* Required work: Please reproduce the full set of data below exactly.
------ Provided material
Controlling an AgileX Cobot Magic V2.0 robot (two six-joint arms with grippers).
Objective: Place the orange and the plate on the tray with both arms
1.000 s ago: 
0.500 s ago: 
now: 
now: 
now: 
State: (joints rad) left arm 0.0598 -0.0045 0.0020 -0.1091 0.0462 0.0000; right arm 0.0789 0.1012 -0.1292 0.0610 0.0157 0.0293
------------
* Solution to the problem:
Controlling an AgileX Cobot Magic V2.0 robot (two six-joint arms with grippers).
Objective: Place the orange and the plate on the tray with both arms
1.000 s ago: 
0.500 s ago: 
now: 
now: 
now: 
State: (joints rad) left arm 0.0598 -0.0045 0.0020 -0.1091 0.0462 0.0000; right arm 0.0789 0.1012 -0.1292 0.0610 0.0157 0.0293

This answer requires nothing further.